София как раз подсчитывала, сколько денег из наследства леди Бернхэм у нее осталось после того, как она заплатила за каюту, когда размышления ее были прерваны шумной группой каких-то оборванцев, приближающихся к сходням. Окруженные констеблями, они явно ожидали своей очереди, пока измотанные женщины с узлами и грудными младенцами на руках в сопровождении грязных детишек пробивались сквозь толпу на причале. Но вот констебли принялись отдавать распоряжения и подталкивать своих беспокойных подопечных вверх по сходням на палубу «Бетси Уиздом». Некоторые мужчины ругались на чем свет стоит, женщины плакали, выкрикивали имена своих детей, и в эту какофонию вплетались плач и крики младенцев. София поинтересовалась у одного из проходящих мимо матросов, для чего все эти люди направляются в Вирджинию. Матрос, кивнув ей, пояснил:
– Видите ли, мисс, все они преступники, убийцы и должники. Их не повесили и не посадили в тюрьму, но потом, погрузив на корабли, продадут как рабов, чтобы оплатить проезд. – И он поспешил дальше.

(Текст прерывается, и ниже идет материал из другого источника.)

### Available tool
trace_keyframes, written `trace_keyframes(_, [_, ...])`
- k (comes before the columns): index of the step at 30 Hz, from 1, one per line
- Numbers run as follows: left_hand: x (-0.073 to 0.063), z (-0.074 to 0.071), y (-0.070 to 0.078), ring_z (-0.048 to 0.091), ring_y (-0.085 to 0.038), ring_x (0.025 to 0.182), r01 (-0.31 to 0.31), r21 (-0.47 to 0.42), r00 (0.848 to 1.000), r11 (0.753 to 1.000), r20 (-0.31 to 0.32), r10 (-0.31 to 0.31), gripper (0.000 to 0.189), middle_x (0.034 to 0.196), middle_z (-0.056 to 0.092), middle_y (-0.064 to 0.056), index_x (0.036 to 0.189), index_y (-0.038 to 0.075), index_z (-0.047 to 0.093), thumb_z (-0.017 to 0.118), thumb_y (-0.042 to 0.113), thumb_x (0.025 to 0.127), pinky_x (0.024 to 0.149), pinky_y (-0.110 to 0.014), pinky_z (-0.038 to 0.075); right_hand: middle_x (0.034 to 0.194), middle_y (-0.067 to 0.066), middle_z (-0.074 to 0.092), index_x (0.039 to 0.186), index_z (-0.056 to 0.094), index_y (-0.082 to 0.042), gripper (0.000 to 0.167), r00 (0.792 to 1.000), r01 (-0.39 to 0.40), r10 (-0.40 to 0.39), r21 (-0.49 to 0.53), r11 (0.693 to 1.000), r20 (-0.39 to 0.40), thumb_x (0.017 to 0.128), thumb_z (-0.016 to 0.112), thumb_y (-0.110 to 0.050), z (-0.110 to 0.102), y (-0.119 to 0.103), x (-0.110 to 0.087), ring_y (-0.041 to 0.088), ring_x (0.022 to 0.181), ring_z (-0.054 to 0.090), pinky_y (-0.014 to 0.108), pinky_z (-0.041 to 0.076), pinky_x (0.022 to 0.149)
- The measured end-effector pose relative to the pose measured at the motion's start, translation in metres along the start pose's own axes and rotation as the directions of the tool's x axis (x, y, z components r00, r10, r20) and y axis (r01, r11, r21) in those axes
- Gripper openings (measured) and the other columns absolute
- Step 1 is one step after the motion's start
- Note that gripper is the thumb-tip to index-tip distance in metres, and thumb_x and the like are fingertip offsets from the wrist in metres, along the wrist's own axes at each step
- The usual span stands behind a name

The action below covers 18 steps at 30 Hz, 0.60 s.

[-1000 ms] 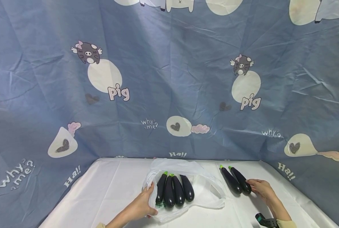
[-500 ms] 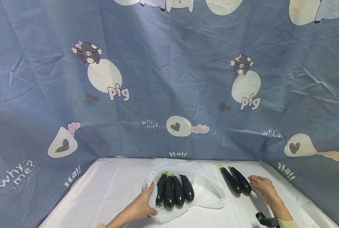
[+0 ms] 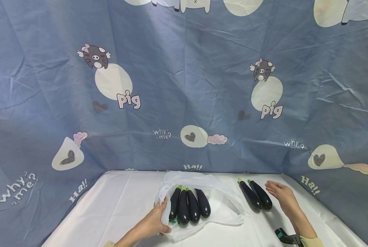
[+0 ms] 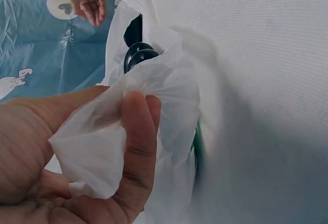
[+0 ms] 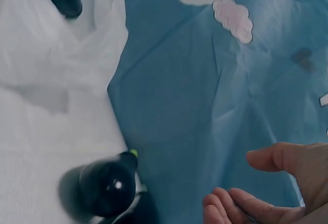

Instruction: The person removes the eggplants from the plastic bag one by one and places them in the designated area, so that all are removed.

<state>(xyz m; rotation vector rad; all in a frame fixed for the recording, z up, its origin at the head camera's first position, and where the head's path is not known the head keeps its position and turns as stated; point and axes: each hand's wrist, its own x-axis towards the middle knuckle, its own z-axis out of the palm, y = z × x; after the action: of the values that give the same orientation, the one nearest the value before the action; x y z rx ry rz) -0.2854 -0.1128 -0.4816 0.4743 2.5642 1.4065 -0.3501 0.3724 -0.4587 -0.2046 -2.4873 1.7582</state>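
Observation:
A white plastic bag lies mouth forward on the table, with several dark eggplants side by side inside it. My left hand grips the bag's left edge; in the left wrist view the fingers pinch the crumpled plastic. Two more eggplants with green stems lie together to the right of the bag. Just right of this pair, my right hand is raised and holds nothing. Its thumb and fingers are apart in the right wrist view, with an eggplant at lower left.
A white cloth covers the table. Behind it and along both sides hangs a blue curtain printed with pigs and lettering. A dark band is on the right wrist.
My right hand has come off the right-hand eggplant and moved up and slightly away, its fingers straightening. The left hand, bag and eggplants stay in place.

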Motion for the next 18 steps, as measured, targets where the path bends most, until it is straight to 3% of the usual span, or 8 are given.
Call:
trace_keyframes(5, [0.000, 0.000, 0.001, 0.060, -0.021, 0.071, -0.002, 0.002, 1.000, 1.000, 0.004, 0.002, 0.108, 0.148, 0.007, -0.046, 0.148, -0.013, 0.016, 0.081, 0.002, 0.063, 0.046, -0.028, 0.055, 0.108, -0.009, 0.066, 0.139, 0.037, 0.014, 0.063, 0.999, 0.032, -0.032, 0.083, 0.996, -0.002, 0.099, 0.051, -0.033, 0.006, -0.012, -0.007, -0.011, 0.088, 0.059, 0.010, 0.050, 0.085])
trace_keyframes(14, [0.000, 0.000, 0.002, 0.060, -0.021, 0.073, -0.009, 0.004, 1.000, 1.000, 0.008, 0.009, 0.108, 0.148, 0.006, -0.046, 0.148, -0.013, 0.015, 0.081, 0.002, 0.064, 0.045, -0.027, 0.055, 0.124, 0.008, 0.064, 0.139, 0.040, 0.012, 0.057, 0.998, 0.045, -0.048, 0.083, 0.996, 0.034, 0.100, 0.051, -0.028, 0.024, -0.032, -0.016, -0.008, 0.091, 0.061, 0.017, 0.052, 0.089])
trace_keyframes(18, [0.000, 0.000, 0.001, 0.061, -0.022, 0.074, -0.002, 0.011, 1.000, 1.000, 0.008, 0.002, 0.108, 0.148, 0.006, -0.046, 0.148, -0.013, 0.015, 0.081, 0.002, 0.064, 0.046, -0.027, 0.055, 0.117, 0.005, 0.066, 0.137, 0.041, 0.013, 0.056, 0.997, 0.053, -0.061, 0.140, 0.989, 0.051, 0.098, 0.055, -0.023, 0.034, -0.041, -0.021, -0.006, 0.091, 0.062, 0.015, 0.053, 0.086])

Должники! От этого слова у Софии кровь застыла в жилах. Должники отправлялись в тюрьму. Неужели и она, достопочтенная мисс Графтон, такая же должница, как и те грязные, оборванные люди в трюме? Глаза ее наполнились горькими слезами безнадежности.
Матросы закричали что-то насчет отлива, капитан выкрикнул в ответ какой-то приказ, они забегали по палубе, корабль отдал швартовы, и его течением понесло к морю. София осталась на палубе, глядя, как исчезает за кормой Лондон, как постепенно, прячась за излучиной Темзы, повернувшей на восток, скрываются из виду шпили его церквей и купол собора Святого Павла. Колокольный звон, разносившийся над водой, становился все слабее и слабее. Они миновали Баркинг, и на фоне вечернего неба на горизонте четкими контурами стали видны трубы Истбери-Манор-Хауса.